Выпил по второй подполковник Семенов, со вкусом закурил, глянув на Андрона, суетящегося со жратвой, выругался матерно, покачал головой.
— Да ты не очень, не очень-то старайся. Все одно, после гепатита нельзя. Не в коня корм. А вот водочки в самый раз, наливай!
Махнул по третьей экс-майор Семенов, крякнул и замолк. Не стал рассказывать ни о моджахедах, воюющих отчаянно, с бесстрашием фанатиков, ни об узбеках-дезертирах, сдающихся взводами в плен, ни о блядях-чекистках, лихо промышляющих в женских модулях того самого ограниченного контингента. Не стал он рассказывать ни про колонну, сгоревшую до скатов в ущелье под Баграмом, ни про автоматы Калашникова, толкаемые за доллары с наших складов моджахедам, ни про пехотного майора, которому душманы вырезали сфинктер, привязали леску к прямой кишке и вывернули наизнанку со всеми потрохами. Лучше, сжав до хруста зубы, промолчать, чтобы не переживать все это снова. Один хрен, тот кто не был там, не поймет. А лучше вообще не думать ни о чем, смотреть на этот блядский мир сквозь водочную пелену…
— Вот что, Андрюха, — сказал Семенов наконец, выпив в одиночку, закашлялся и вытер подбородок рукавом, — я ведь тут с тобой не просто так, поплакаться в жилетку. Приволок кое-что, а как сбыть, не знаю. Если сможешь, подсоби.
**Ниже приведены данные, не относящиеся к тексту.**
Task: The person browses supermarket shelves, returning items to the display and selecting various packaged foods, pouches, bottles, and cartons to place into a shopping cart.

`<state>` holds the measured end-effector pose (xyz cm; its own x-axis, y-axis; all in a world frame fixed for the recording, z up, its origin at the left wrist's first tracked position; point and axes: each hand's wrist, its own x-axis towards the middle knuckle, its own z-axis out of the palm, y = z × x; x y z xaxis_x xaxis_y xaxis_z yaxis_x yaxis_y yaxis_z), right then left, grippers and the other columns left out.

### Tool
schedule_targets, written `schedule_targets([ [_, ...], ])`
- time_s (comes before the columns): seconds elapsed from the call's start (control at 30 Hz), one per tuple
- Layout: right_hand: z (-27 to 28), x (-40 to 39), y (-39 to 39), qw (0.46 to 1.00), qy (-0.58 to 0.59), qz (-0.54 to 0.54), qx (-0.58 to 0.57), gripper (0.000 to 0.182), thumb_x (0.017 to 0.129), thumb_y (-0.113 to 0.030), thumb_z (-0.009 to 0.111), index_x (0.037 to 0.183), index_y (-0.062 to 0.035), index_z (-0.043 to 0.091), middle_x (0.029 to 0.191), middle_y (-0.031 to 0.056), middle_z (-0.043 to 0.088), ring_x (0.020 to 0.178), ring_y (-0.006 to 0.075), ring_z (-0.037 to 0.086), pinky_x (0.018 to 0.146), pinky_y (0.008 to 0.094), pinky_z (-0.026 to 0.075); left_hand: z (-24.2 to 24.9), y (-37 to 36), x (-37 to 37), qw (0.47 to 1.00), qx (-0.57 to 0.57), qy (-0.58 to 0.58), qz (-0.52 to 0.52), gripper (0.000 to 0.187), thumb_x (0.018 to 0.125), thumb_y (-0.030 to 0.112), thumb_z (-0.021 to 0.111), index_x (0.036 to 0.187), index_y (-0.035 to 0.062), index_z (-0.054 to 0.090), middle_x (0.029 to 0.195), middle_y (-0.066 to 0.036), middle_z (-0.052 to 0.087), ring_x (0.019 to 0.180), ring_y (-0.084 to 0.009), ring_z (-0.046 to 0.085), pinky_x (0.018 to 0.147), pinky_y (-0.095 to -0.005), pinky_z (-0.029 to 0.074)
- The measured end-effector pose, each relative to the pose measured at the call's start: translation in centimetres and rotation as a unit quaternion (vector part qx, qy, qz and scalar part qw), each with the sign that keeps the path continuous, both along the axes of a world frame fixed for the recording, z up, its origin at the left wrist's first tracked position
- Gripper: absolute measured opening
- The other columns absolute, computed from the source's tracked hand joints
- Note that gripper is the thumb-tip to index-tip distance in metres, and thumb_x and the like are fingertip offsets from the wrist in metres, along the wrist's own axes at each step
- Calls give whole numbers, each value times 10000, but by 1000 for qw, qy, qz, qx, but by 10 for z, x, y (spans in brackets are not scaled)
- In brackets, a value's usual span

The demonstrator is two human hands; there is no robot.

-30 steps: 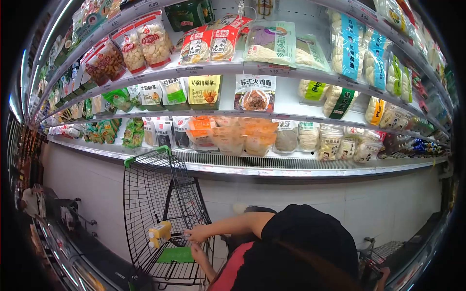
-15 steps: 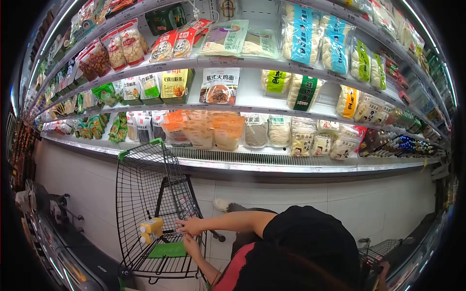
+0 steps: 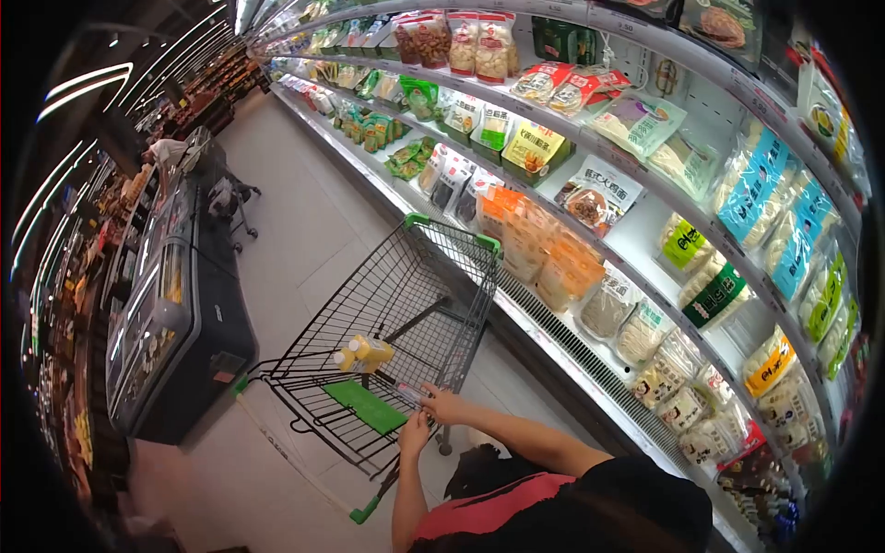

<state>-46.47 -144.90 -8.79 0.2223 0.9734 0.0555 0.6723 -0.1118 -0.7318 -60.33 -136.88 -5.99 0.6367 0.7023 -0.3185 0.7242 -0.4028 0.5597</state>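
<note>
Both my hands meet over the near side of a black wire shopping cart [image 3: 318, 313]. My right hand [image 3: 442, 405] has its fingers bent close to a small pale thing with pinkish marks [image 3: 409, 394], too small to name. Just below it, my left hand [image 3: 414, 431] is closed, its fingertips near the same spot; what it holds is hidden. A pair of yellow bottles [image 3: 371, 352] with white caps lies in the cart, beyond my hands. The green seat flap [image 3: 365, 406] of the cart is left of my left hand.
A refrigerated shelf unit [image 3: 553, 318] with bagged noodles and orange packs [image 3: 521, 235] runs along the right. The cart's handle bar [image 3: 300, 461] is at lower left. A dark freezer case [image 3: 198, 332] stands across the aisle, with another cart [image 3: 238, 207] farther along.
My view has swung left and tilted, bringing the aisle and freezer case into sight. The cart appears turned and farther right in view. My hands stay close together over its side.
</note>
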Motion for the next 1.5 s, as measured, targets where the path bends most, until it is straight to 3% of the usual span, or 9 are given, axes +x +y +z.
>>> schedule_targets([
  [0.07, -10, 3, -25, 998, 15, 15, 59, 250, 914, -240, 571, 1129, -114, 582, 1506, 209, 306, 898, 480, 630, 778, 522, 531, -9, -30, -9, 999, 37, -4, -4, 393, 996, 419, 377, 1176, 147, 597, 986, -152, 691, 958, -376, 645, 790, -488, 476],
  [0.47, 14, -46, -172, 998, 7, 16, -67, 282, 914, -263, 559, 1180, -170, 575, 1467, 211, 363, 1016, 484, 601, 849, 514, 520, 16, -189, -56, 998, -40, 39, 24, 402, 984, 400, 408, 1287, 183, 560, 1110, -174, 667, 1031, -391, 621, 855, -468, 477],
  [0.6, 9, -71, -231, 998, 0, -2, -59, 244, 939, -250, 549, 1137, -113, 581, 1438, 179, 377, 892, 429, 633, 737, 494, 534, -1, -236, -76, 997, -71, 18, 14, 387, 1011, 377, 383, 1151, 98, 613, 909, -126, 677, 837, -303, 657, 759, -414, 477],
  [0.83, 8, -119, -321, 995, 2, 6, -100, 330, 852, -215, 615, 1165, -113, 587, 1511, 174, 285, 916, 391, 638, 746, 460, 536, -28, -327, -127, 973, -174, -148, 14, 353, 1038, 269, 372, 1113, -6, 581, 914, -118, 652, 695, -191, 626, 637, -335, 465],
  [1.2, -5, -206, -452, 994, 15, 16, -104, 255, 907, -256, 575, 1119, -126, 634, 1540, 165, 270, 987, 403, 623, 825, 478, 513, -63, -449, -220, 960, -229, -163, 7, 339, 1033, 226, 361, 1153, -24, 556, 1011, -133, 649, 654, -185, 607, 638, -321, 473],
  [1.3, 2, -225, -490, 993, -26, 23, -110, 246, 929, -325, 569, 1119, -182, 631, 1372, 99, 442, 1001, 411, 595, 806, 514, 510, -49, -481, -245, 977, -195, -89, -2, 338, 1027, 254, 409, 1095, -14, 604, 810, -97, 654, 636, -153, 590, 623, -327, 460],
  [1.33, 0, -229, -500, 991, -92, 29, -89, 274, 932, -371, 539, 1132, -207, 630, 1292, 116, 480, 922, 357, 636, 743, 491, 518, -53, -495, -251, 962, -200, -185, -1, 342, 1021, 267, 433, 1057, -20, 614, 735, -103, 639, 632, -162, 585, 628, -341, 458],
  [1.37, -13, -235, -505, 991, -109, 31, -65, 268, 916, -385, 556, 1103, -210, 634, 1224, 99, 517, 890, 340, 642, 713, 477, 521, -42, -500, -259, 976, -198, -85, 17, 344, 1018, 276, 442, 1031, -18, 619, 689, -108, 632, 632, -183, 587, 629, -352, 456],
  [1.5, -1, -242, -525, 987, -130, 54, -80, 371, 817, -469, 662, 1022, -159, 649, 1037, 72, 589, 803, 297, 670, 659, 429, 536, -33, -516, -282, 962, -245, -119, -21, 298, 973, 249, 494, 994, -4, 648, 671, -97, 616, 628, -188, 596, 614, -352, 454],
])
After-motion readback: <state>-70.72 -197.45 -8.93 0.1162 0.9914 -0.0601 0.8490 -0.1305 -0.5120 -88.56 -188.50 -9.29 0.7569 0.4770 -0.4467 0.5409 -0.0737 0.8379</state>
— Что-нибудь автоматическое? — Андрон понимающе кивнул, деловито хмыкнул и пошевелил указательным пальцем, будто нажимая на спуск. — Калибра семь шестдесят две? Хорошая штука, думаю, ценители найдутся.
Сразу ему вспомнился Сява Лебедев — что там вальтеры, парабеллумы и допотопные шмайсеры. АКМ, пробивающий стенку рельса за сто метров, — вот это вещь.
— Да нет, — Семенов тяжело вздохнул, зачем-то оглянулся, и хотя были они в комнате вдвоем, непроизвольно перешел на шепот. — Слышал песенку — мой чемоданчик, набитый планом? Вот его-то я и припер. Набит под завязку. И вот еще, — он снова оглянулся, сунул руку в карман и вытащил брезентовый увесистый мешочек. Торопясь, суетливо распустил гороловину, и на стол аккурат между миской с огурцами и тарелкой с колбасой с дробным стуком посыпалось золото — кольца, серьги, браслеты, какие-то странные, высотой в полпальца фигурки. Одна, задев бутылку с пивом, срикошетила, и Андрон вздрогнул словно от удара током — на колени ему упала миниатюрная копия собакообразного флюгера. Этакий длиннохвосто-зевлоротый щенок рыжевато-золотистого окраса. Похожий на волчару Фенрира, и на собаку Баскервилей, и на барбоса из преисподней, поставившего на уши церквуху где-то в Англии. Не веря своим глазам, Андрон дрожащими пальцами взял фигурку и бережно с негромким стуком поставил на стол.
— А это откуда?
И даже вздрогнул от неуклюжести вопроса — где, где, в магазине купил.
— В карты выиграл, — Семенов с равнодушием зевнул, пожав плечами, не сразу, с третьей спички, прикурил. — У спецназовца одного, капитана. Он их во дворце Амина взял, в сейфе, после штурма. Ну что, поможешь с чемоданом-то? И с этой, — он брезгливо, словно кучу дерьма, отодвинул золото в сторонку, громко, не сдержавшись, икнул и с видимым удовольствием потянул к себе водку, — хурдой-бурдой?
— Чем могу, — пообещал Андрон, выпив в унисон с Семеновым, закусил и, дожевывая на ходу буженину, пошел в коридор к телефону.